> PROBLEM TO SOLVE
Please go through the records below and return every line holding the word "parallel".

====

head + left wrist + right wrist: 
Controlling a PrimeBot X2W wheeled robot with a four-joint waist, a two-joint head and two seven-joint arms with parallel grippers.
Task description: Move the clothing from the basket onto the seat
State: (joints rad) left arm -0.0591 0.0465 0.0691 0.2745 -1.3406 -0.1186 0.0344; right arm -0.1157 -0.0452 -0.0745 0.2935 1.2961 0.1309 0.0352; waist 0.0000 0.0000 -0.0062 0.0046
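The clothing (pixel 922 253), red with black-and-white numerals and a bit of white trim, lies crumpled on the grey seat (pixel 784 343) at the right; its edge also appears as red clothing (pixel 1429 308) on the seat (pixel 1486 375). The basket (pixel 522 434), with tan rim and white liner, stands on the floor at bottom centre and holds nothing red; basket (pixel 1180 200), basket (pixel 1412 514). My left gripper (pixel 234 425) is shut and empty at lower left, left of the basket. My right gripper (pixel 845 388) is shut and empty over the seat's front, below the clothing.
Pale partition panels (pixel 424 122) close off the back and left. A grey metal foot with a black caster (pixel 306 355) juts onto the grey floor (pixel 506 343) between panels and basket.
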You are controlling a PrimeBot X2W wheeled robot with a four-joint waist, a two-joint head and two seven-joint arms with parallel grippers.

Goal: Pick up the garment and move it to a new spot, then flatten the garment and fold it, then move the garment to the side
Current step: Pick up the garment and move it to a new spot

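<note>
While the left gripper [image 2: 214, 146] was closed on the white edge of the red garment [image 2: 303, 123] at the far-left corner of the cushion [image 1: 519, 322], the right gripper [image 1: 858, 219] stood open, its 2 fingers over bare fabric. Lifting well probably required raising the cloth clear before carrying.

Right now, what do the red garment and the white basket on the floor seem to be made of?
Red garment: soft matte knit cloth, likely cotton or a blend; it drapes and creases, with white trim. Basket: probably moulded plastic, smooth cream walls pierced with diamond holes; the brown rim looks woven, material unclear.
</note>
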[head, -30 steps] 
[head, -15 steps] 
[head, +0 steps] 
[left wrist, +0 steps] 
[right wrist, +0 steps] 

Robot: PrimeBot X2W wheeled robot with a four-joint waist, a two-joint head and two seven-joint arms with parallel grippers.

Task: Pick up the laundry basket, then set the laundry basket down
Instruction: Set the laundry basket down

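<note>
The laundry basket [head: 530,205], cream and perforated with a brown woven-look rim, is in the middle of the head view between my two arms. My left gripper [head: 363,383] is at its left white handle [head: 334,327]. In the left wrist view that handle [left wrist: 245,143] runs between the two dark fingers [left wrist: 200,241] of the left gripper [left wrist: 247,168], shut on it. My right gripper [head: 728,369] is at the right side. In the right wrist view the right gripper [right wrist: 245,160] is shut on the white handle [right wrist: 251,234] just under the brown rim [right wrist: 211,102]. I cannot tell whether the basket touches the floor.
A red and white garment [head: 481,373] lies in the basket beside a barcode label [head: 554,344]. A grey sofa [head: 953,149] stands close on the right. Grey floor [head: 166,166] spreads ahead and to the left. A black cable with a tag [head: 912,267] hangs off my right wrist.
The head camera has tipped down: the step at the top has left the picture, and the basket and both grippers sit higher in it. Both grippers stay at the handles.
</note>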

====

> RESPONSE AREA
Controlling a PrimeBot X2W wheeled robot with a four-joint waist, a two-joint head and two seven-joint arms with parallel grippers.
You are controlling a PrimeBot X2W wheeled robot with a four-joint waist, a two-joint head and two seven-joint arms with parallel grippers.
Robot: PrimeBot X2W wheeled robot with a four-joint waist, a two-joint head and two seven-joint arms with parallel grippers.

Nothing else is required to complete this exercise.